I was at the old homestead in Omaha, where I spent my formative
years. I was walking west on the old road that branches off of Davis
road, right where our old house used to be before it burned down; the
one that goes up to the highway where the sale barn is located. Hwy
259, I think. Whetmore is the name of that road. Like Percy Whetmore,
from The Green Mile.
It was night and the moon was full, just
above the eastern horizon, and lighting up the world with that same,
ethereal unearthly glow that comes when it snows, caused by the city
lights bouncing around between the snow covered ground and the low lying
clouds. I was happy. I walked west, reveling in the euphoric feeling
of it, and fell asleep when I reached the highway.
When I awoke,
it was broad daylight, and a crushing disappointment filled me. I only
got one chance a year to experience the night light, and I'd just slept
through it. I wanted to cry.
I stumbled outside and saw that the
sun was up and shining, about 25 degrees above the horizon. I wanted
to locate the moon in the daytime sky, to get an idea of how long I'd
slept, so I drew a track with my eye from the horizon to the sun,
intending to follow it until I found the moon. When my eye reached the
part of the sky where the blue begins to disappear into the yellow-white
of the suns glare, I got dizzy, and my vision blurred, and I fell to my
hands and knees into a deep bank of pristine, white snow.
At
first I was completely astounded. Did it snow again, while I was
asleep?
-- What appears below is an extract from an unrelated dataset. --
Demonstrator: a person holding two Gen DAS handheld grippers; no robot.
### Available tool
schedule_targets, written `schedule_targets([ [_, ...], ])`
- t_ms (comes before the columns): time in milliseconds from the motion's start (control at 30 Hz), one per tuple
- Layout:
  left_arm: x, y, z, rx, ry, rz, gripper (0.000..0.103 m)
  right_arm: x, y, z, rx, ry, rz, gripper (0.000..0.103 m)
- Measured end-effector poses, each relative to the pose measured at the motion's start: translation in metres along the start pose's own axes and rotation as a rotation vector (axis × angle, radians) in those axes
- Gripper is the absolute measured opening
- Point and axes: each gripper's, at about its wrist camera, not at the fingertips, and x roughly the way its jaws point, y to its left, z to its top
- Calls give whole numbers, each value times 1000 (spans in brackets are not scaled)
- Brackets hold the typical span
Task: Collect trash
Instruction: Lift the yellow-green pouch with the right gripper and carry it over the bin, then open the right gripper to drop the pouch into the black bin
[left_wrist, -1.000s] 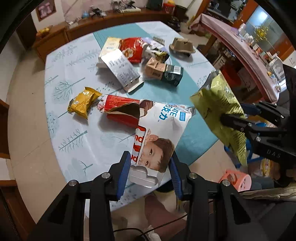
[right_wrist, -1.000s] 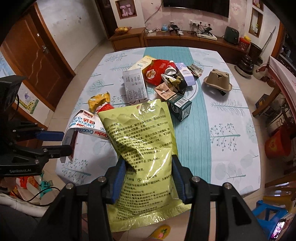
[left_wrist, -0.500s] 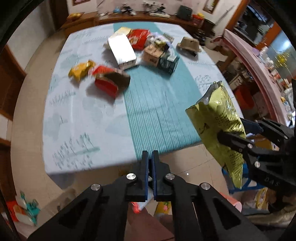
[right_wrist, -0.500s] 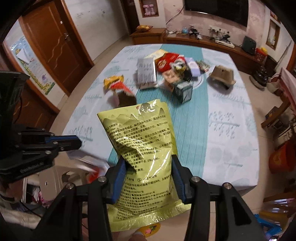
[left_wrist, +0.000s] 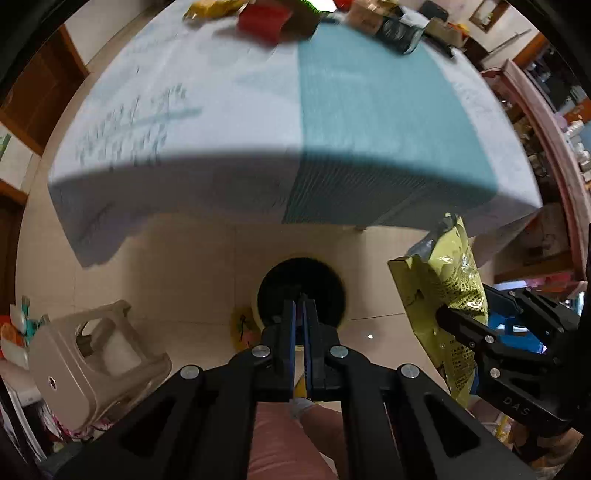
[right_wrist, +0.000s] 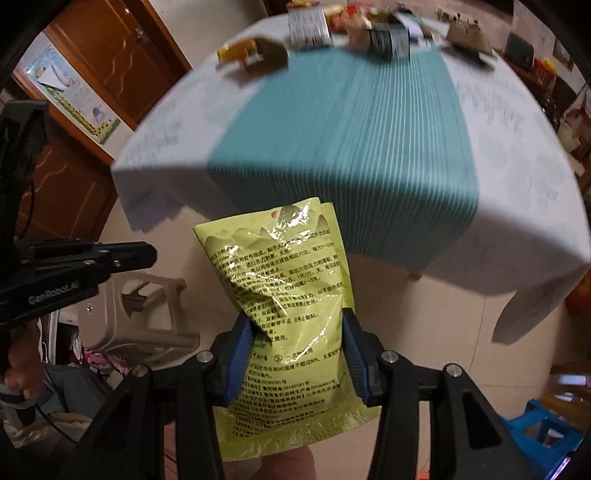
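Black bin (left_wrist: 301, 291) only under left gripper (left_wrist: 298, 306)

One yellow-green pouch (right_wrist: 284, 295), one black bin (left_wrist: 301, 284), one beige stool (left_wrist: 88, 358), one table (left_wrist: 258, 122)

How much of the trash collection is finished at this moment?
Done: the left gripper is shut and empty, right above the round black-lined trash bin on the floor. In hand: the right gripper clamps the yellow-green foil pouch. Left: several wrappers and boxes lie on the far tabletop.
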Motion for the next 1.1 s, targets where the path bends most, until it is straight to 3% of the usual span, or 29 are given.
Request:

I looked up, and the landscape before me was like that of those
terraced mountains in China, where they grow rice. You know the kind?
Those terraces, like a bunch of flat surfaces, stacked on top of each
other, gradually diminishing with height? It was like that, except
instead of watery rice paddies, the surfaces were earthy and rich,
interspersed with patches of green plant life and white snow banks. I
was on my knees and up to my elbows in one of those banks.
I
started to crawl forward, 'chuffing' - I know that isn't even a word,
but the sound of it is right - my way forward through that fine loose
powder. It was such a pleasure to do that, to chuff. Then I stood up
to survey my surroundings properly, and when I saw it all, how perfect
and beautiful the bright blue day was on this snowy earthen green
terrace on the back of this tremendous alive thing, spinning through
space and attached to that incredibly bright, god-like source hanging a
few degrees above the horizon, I thought to myself, it IS a dream
landscape! Just like the night light! I was so disappointed at first,
but it really IS!
I was joyful all over again, and then I
realized, that's why I'm so attracted to the night light, when it snows -
because it's like a dream. And that's what my life has been like so
often, for so long now. That dream feeling I get when I'm awake... like
a memory of long ago, which has become a dream... the feeling of that,
but right now, and enduring. That stagnant feeling of living in a
vague, past memory of a former life, forever. And now I'm dreaming it.
It's a forever kind of thing, comfortable and nasty.